Os pesquisadores estão monitorando a abertura e o fechamento dos moluscos em resposta a mudanças em parâmetros da água marinha, como redução de oxigênio ou maré vermelha, provocada pela superpopulação de uma alga tóxica que causa sufocamento e pode desencadear uma mortalidade maciça.

Utilizando um equipamento chamado de “kai-lingual”, uma brincadeira com a palavra japonesa “kai” (marisco), cientistas da Universidade de Kagawa querem ver se conseguem decodificar os movimentos das ostras que podem servir de alerta para eventuais problemas.

O “kai-lingual” usa uma série de sensores e ímãs para enviar informações sobre a abertura e o fechamento das conchas em resposta às mudanças ambientais.

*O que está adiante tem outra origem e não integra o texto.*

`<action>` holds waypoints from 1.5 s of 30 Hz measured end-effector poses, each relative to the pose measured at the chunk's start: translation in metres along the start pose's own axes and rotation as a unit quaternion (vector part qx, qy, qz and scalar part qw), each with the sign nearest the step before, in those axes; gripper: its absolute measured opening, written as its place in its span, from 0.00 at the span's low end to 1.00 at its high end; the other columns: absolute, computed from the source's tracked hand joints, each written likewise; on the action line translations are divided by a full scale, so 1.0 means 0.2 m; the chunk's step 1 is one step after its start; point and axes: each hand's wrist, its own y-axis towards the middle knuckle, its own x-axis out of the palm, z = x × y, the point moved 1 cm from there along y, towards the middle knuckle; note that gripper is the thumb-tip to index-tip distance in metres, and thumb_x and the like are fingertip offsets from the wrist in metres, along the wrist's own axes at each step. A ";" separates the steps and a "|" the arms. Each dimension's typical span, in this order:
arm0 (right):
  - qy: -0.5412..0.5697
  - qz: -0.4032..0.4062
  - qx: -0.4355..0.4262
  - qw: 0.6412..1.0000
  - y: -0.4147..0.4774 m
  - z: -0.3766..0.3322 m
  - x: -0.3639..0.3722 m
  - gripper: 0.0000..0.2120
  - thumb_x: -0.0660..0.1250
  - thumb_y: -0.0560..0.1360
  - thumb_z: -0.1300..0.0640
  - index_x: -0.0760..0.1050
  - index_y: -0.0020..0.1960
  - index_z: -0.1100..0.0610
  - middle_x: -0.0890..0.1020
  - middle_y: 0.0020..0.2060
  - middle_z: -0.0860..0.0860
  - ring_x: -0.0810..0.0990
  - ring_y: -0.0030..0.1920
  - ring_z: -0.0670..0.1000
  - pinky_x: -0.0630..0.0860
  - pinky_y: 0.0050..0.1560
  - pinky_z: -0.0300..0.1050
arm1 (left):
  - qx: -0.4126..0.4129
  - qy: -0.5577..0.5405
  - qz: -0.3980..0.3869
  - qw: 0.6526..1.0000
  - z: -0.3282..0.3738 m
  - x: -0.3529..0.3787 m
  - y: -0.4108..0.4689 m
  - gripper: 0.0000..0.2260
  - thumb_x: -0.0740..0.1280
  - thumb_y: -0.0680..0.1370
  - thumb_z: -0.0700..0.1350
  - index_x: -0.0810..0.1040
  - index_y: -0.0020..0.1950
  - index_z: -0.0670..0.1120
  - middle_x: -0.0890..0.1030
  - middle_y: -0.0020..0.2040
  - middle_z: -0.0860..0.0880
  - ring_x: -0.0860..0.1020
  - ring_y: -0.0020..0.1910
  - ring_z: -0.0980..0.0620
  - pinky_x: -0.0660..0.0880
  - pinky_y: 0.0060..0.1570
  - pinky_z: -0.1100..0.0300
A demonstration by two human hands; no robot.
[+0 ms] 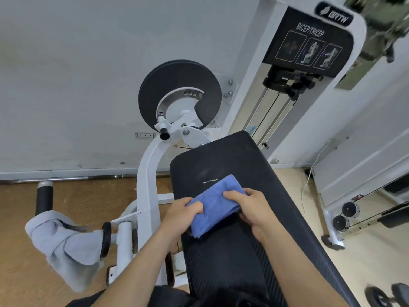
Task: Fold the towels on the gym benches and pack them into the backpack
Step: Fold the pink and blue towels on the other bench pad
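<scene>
A blue towel (pixel 213 207), folded into a thick small rectangle, lies on the black padded bench (pixel 232 251) of a bicep/tricep machine. My left hand (pixel 181 214) grips its left edge, fingers curled over the top. My right hand (pixel 250 206) grips its right edge, with fingers over the top and the thumb side hidden under the fold. A grey fabric item (pixel 64 247) hangs on a machine arm at the left; I cannot tell whether it is a towel or the backpack.
The machine's white frame (pixel 147 185) and black round disc (pixel 179 94) stand just left of and behind the bench. The weight stack tower (pixel 305 41) rises at the right. Dumbbells (pixel 385 295) lie on the floor at lower right. A white wall runs behind.
</scene>
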 end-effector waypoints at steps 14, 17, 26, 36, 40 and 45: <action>0.171 0.006 0.017 0.985 -0.83 0.10 0.10 0.11 0.68 0.76 0.58 0.78 0.57 0.57 0.85 0.49 0.57 0.85 0.48 0.57 0.80 0.55 0.60 | 0.081 -0.173 -0.140 0.972 -0.15 0.03 -0.84 0.31 0.75 0.71 0.45 0.67 0.68 0.67 0.82 0.58 0.53 0.82 0.57 0.47 0.79 0.55 0.46; 0.206 -0.039 0.007 0.978 -1.01 0.15 0.09 0.12 0.67 0.76 0.58 0.78 0.59 0.57 0.85 0.51 0.57 0.85 0.52 0.58 0.78 0.56 0.57 | 0.231 -0.018 -0.080 0.969 -0.14 0.10 -0.95 0.30 0.71 0.77 0.44 0.64 0.69 0.71 0.75 0.62 0.65 0.76 0.62 0.62 0.76 0.55 0.65; -0.094 0.126 -0.153 0.976 -1.37 0.33 -0.22 0.26 0.67 0.76 0.52 0.64 0.70 0.35 0.81 0.52 0.35 0.80 0.52 0.38 0.74 0.48 0.33 | 0.283 0.425 -0.021 0.859 -0.43 0.24 -1.29 0.37 0.57 0.68 0.70 0.35 0.69 0.75 0.59 0.62 0.64 0.61 0.62 0.64 0.64 0.63 0.65; -0.216 0.093 -0.198 0.952 -1.54 0.64 -0.39 0.16 0.63 0.78 0.51 0.57 0.58 0.41 0.71 0.30 0.44 0.72 0.30 0.45 0.63 0.29 0.38 | 0.087 0.159 0.145 0.973 -0.60 0.36 -1.43 0.07 0.64 0.80 0.47 0.80 0.47 0.49 0.84 0.45 0.49 0.81 0.48 0.48 0.76 0.50 0.49; -0.279 0.054 -0.190 0.940 -1.52 0.64 -0.44 0.16 0.62 0.79 0.52 0.56 0.60 0.46 0.70 0.29 0.46 0.70 0.29 0.47 0.66 0.30 0.43 | 0.192 0.114 0.270 0.937 -0.40 0.31 -1.62 0.08 0.60 0.80 0.45 0.77 0.45 0.48 0.79 0.42 0.51 0.76 0.42 0.53 0.72 0.44 0.55; -0.371 0.014 -0.215 0.903 -1.50 0.56 -0.44 0.19 0.65 0.76 0.56 0.58 0.60 0.52 0.70 0.29 0.48 0.69 0.28 0.49 0.63 0.28 0.45 | 0.226 0.191 0.306 0.905 -0.25 0.25 -1.69 0.10 0.59 0.77 0.46 0.72 0.41 0.41 0.72 0.33 0.49 0.70 0.35 0.50 0.67 0.36 0.53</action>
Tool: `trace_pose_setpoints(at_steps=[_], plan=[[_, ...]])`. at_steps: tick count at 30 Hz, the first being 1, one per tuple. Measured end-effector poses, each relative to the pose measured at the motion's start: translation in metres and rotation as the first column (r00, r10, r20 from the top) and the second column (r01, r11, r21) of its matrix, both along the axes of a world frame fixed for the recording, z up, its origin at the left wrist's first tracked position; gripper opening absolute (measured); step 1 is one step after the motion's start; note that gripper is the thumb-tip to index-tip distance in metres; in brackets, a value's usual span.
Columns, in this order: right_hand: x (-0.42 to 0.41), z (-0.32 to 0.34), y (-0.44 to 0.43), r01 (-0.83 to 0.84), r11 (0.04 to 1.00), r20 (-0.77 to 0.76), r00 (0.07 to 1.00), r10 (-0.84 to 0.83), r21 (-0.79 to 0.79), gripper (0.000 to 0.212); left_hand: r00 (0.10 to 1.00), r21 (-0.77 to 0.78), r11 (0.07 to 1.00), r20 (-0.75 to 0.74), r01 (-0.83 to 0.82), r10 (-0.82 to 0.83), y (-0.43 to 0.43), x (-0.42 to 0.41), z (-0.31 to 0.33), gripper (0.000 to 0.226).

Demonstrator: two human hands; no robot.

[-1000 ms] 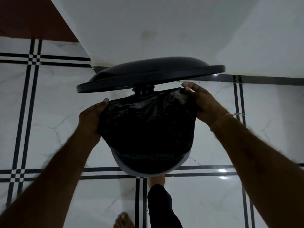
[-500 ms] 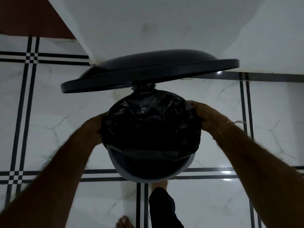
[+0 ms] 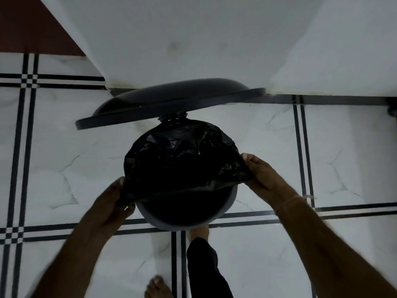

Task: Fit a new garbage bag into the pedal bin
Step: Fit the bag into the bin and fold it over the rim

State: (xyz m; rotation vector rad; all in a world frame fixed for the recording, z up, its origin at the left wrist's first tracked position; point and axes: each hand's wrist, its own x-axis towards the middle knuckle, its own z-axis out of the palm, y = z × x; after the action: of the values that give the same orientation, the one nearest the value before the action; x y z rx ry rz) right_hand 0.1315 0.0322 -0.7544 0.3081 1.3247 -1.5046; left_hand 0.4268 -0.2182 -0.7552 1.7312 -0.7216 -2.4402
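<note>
A round grey pedal bin [image 3: 227, 208] stands on the tiled floor with its dark lid [image 3: 169, 104] raised behind it. A black garbage bag [image 3: 182, 160] covers the far part of the bin's mouth; the near rim shows bare below the bag's edge. My left hand [image 3: 109, 203] pinches the bag's edge at the left side of the bin. My right hand [image 3: 264, 175] grips the bag's edge at the right side. The inside of the bin is too dark to see.
A white wall [image 3: 193, 39] rises just behind the bin. The floor is white marble tile with black line borders [image 3: 21, 147]. A foot [image 3: 198, 232] sits at the bin's near base, a dark trouser leg above it; another bare foot [image 3: 156, 287] stands lower down.
Both hands have moved from the back of the rim toward me along the bin's sides, drawing the bag's edge forward over the mouth. The view has shifted slightly.
</note>
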Motion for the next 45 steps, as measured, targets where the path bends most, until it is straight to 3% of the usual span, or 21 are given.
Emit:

A técnica nunca foi usada em ostras criadas para alimentação, mas já foi empregada por criadores de ostras para produção de pérolas.

“Com o kai-lingual podemos ouvir ‘gritos’ como ‘sofremos com a falta de oxigênio'”, explicou Tsuneo Honjo, diretor do Centro de Pesquisas Seto, vinculado à universidade.

As ostras produtoras de pérolas foram colocadas em meio às primas, atuando como “intérpretes” e alertando os criadores sobre as mudanças no ambiente marinho, acrescentou.

“Conseguimos estabelecer conversas com as ostras produtoras de pérolas ao longo de anos de pesquisa. Neste projeto, elas deviam traduzir para nós as reações das ostras cultivadas” para alimentação, acrescentou.

A pesquisa foi iniciada em outubro e durará até a colheita, em março, afirmou Honjo.

“Até agora, o jeito de falar das ostras é saudável”, acrescentou.